- _TASK ITEM_
Without the pictures, write the listing below out again, line for line.

- _DATASET CONTENT_

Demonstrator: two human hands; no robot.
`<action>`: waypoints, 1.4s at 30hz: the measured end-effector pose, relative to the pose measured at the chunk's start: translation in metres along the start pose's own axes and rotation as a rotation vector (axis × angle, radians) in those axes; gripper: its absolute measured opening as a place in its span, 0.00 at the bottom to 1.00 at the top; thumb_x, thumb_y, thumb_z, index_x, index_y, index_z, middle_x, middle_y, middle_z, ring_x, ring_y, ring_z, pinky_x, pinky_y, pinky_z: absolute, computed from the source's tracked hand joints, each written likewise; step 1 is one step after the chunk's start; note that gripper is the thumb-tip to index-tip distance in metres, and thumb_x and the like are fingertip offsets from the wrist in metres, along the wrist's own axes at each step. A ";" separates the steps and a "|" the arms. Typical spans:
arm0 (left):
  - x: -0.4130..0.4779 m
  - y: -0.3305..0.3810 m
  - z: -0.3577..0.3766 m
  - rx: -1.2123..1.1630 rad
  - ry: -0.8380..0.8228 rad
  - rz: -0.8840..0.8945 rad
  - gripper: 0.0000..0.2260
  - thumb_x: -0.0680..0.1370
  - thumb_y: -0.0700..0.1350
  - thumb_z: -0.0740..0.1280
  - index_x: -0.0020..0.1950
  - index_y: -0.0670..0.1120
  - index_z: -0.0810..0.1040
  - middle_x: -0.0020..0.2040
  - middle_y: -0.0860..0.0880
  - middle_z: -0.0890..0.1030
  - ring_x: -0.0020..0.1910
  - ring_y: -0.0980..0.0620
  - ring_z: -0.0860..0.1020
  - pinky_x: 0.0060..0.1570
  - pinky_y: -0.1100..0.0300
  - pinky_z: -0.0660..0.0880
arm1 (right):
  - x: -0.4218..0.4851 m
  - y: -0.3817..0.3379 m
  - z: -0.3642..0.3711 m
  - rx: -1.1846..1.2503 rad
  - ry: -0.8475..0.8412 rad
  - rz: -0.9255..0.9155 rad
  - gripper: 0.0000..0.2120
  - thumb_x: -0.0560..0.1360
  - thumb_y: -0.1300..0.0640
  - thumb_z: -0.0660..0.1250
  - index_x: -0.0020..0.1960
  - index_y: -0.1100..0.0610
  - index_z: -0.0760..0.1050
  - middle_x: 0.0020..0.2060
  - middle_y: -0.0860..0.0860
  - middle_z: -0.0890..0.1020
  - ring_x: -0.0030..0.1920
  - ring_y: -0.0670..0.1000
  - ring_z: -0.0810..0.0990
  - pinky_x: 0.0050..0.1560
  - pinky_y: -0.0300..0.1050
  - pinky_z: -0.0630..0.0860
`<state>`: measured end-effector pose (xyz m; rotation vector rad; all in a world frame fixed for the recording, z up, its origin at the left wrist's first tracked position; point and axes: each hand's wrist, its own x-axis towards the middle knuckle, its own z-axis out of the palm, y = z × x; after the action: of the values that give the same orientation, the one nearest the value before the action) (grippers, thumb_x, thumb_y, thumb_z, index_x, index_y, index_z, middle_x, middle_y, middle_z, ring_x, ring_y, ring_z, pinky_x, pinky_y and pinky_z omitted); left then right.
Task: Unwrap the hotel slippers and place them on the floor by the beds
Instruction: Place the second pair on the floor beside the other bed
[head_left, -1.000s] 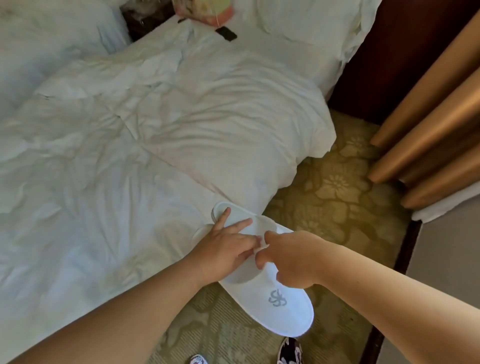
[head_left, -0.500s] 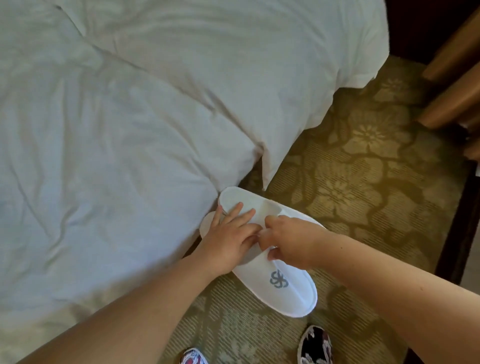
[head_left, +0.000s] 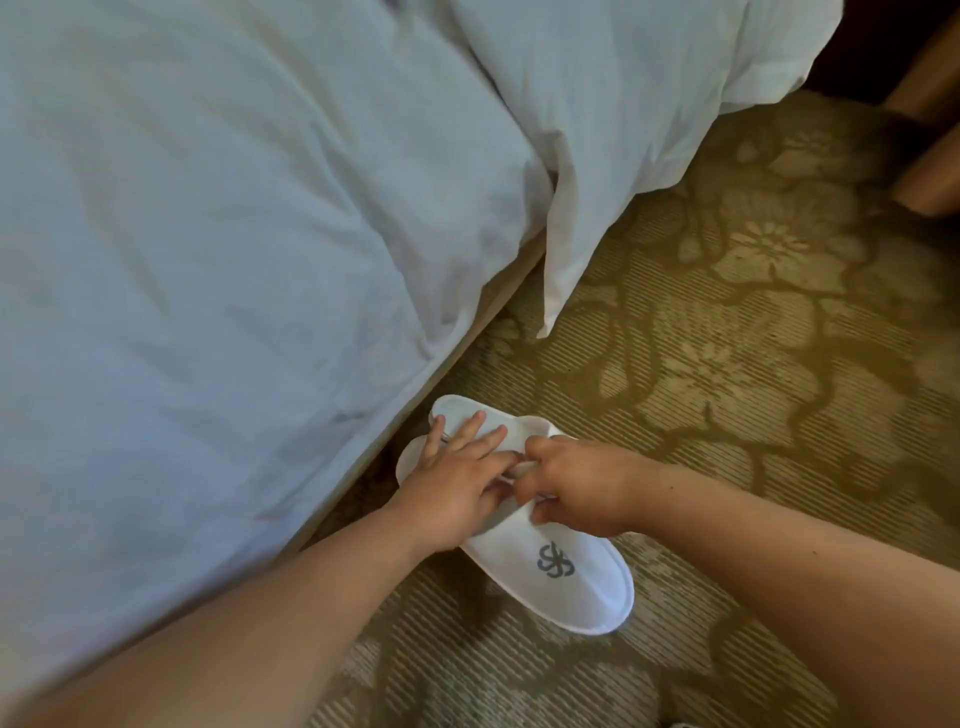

- _ANSWER_
Demonstrator: two human hands; no robot.
`<action>`: waypoints, 1.4s at 30hz: the measured end-effector pose, relative to the pose measured at the chunk's start: translation in metres along the start pose's own axes and rotation as a rotation vector (axis × angle, radians) in those axes; gripper: its absolute measured opening as a place in its span, 0.00 at the bottom to 1.00 at the top; thumb_x, thumb_y, thumb_z, index_x, index_y, index_z, middle_x, middle_y, middle_z, ring_x, ring_y, ring_z, pinky_x, pinky_y, pinky_z: absolute, computed from the source's tracked hand joints, each written likewise; step 1 is one step after the chunk's start; note that gripper is the thumb-tip to index-tip distance in metres, and thumb_x and the like are fingertip offsets from the wrist in metres, along the wrist's own axes at each step. A ";" separates the steps and a "|" the arms. Typical spans:
arm0 (left):
  - x: -0.4130..0.4779 m
  - y: -0.3305..0.3810 m
  - z: -0.3577..0.3766 m
  - rx: -1.2123..1.1630 rad
  - ry: -0.8380..0.8228 rad
  - rz: -0.8840..0.8945 rad
  - gripper: 0.0000..0.2260
  - thumb_x: -0.0680..0.1370
  - thumb_y: -0.0700..0.1350
  - thumb_z: -0.0740..0.1280
  - index_x: -0.0020..0.1950
  - index_y: -0.0670..0.1120
  - index_z: -0.0810..0.1040
  - middle_x: -0.0020..0.2040
  - middle_y: -0.0860..0.0880
  - middle_z: -0.0890..0.1030
  - ring_x: -0.0020..0.1910
  - ring_y: -0.0980..0.0620
  - ring_z: -0.0860..0.1020
  - pinky_x: 0.0060..0.1570
  - pinky_y: -0.1100..0.0300
  - pinky_z: -0.0660..0.0880
arm1 (right):
  - x: -0.4218..0.4851 m
  - y: -0.3817..0.3379 m
  - z: -0.3642..0.3711 m
  - rx: -1.1846..1.2503 rad
  - ry: -0.8475..0.8412 rad
  - rz: -0.9255..0.9155 rad
  - gripper: 0.0000..0.2120
  - thumb_x: -0.0560..0.1360
  - thumb_y: -0.1300..0.0640
  - thumb_z: -0.0660..0.1250
  - index_x: -0.0020..0.1960
  - index_y: -0.1100..0.0610
  - index_z: -0.0760..0.1050
  - middle_x: 0.0020..0.2060
  - middle_y: -0.0860..0.0860
  - middle_z: -0.0890..0.1020
  - ring_x: -0.0030..0.1920
  - ring_y: -0.0670..0.1000
  - ring_z: -0.0810..0.0990
  - pinky_x: 0.0050..0.1560
  - pinky_y: -0.0300..0.1050
  - pinky_z: -0.0630..0.0860
`<state>`: measured end-effector pose (xyz m; rotation vector rad; all in a world frame fixed for the recording, z up, its origin at the left wrist's first tracked position; point and axes: each hand's wrist, its own x-axis towards the middle knuckle, its own z-axis out of the palm, y = z × x; after the action: of the values that give the same orientation, the one nearest the value before the action) (grippers, thumb_x, thumb_y, thumb_z, index_x, index_y, index_z, middle_x, middle_y, middle_z, ring_x, ring_y, ring_z, pinky_x, pinky_y and pinky_z omitted); left then right.
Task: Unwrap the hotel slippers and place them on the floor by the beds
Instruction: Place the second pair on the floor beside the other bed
[head_left, -1.000s] 
[head_left, -0.500s] 
[head_left, +0.000s] 

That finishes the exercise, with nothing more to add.